[Dataset excerpts]
○ ○ ○ ○ ○

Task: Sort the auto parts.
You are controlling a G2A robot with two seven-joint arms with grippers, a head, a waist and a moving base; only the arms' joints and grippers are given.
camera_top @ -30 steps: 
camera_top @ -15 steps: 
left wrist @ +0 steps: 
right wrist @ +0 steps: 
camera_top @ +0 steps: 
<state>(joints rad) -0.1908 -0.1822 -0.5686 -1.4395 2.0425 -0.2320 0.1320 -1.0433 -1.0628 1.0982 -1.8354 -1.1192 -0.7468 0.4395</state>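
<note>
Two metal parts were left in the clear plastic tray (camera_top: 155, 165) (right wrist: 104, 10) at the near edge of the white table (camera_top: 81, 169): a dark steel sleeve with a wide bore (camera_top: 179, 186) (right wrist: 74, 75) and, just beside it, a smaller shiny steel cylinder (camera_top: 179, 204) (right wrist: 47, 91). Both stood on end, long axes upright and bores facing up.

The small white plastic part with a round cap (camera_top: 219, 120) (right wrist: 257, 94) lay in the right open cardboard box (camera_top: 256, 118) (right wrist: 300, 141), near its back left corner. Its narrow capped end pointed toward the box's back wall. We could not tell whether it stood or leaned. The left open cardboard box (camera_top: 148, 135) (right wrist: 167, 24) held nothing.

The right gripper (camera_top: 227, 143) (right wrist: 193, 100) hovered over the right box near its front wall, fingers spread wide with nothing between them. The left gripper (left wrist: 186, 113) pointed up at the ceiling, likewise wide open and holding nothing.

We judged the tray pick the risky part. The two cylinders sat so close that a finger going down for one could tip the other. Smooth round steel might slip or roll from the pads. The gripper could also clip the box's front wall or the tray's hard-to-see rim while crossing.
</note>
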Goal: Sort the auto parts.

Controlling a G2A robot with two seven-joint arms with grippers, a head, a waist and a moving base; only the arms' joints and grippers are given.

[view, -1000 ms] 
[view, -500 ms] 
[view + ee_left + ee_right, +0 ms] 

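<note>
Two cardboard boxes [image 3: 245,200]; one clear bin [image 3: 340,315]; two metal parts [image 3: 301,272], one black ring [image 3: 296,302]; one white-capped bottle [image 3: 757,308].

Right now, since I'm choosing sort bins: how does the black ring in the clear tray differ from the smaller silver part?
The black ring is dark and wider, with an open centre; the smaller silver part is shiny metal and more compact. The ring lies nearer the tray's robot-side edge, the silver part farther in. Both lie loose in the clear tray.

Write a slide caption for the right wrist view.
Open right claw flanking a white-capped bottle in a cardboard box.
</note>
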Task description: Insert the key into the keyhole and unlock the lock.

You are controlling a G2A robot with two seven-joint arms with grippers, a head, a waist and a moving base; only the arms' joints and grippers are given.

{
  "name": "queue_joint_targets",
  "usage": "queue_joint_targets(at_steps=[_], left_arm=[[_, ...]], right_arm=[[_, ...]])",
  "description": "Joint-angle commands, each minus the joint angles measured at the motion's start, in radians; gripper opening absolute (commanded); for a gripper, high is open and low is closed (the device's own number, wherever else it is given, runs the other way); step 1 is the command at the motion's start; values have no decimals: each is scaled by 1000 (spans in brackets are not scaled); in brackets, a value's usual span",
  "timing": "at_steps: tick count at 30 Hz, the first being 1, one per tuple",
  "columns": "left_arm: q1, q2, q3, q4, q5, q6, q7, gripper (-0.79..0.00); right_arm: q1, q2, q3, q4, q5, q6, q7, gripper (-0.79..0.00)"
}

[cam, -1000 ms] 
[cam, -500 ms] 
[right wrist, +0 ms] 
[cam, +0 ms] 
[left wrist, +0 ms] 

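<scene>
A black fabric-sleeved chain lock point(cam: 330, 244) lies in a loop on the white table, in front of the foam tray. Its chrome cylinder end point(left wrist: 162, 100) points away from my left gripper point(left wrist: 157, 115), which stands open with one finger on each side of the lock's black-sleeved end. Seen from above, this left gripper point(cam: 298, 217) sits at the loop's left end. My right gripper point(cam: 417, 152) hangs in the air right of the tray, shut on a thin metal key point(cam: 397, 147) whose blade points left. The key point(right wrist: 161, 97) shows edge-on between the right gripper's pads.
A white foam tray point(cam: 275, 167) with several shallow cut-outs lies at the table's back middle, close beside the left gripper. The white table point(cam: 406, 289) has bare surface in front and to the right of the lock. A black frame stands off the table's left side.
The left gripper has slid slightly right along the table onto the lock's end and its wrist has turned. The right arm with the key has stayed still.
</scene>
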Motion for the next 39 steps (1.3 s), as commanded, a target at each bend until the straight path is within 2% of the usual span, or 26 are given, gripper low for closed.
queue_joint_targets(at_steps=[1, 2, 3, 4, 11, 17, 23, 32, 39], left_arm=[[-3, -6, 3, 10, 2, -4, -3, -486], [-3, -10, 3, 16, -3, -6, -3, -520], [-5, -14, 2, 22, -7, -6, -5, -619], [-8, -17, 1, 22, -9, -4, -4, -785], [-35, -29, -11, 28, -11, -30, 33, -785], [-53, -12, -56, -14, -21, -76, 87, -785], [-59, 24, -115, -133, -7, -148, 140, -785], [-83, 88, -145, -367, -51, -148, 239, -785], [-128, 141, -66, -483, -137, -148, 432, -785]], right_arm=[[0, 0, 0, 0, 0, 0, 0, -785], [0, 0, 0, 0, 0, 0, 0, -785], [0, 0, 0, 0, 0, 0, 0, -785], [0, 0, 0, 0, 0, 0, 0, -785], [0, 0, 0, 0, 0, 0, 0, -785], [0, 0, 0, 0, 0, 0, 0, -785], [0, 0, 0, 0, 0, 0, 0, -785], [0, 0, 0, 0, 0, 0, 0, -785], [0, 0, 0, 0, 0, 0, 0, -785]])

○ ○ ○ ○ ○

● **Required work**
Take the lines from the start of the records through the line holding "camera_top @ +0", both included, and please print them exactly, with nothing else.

● **Finished task**
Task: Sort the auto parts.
You are controlling a G2A robot with two seven-joint arms with grippers, a head, a waist and a moving base; only the arms' joints and grippers are given.
camera_top @ -30 steps: 
camera_top @ -15 steps: 
left wrist @ +0 steps: 
right wrist @ +0 steps: 
camera_top @ +0 steps: 

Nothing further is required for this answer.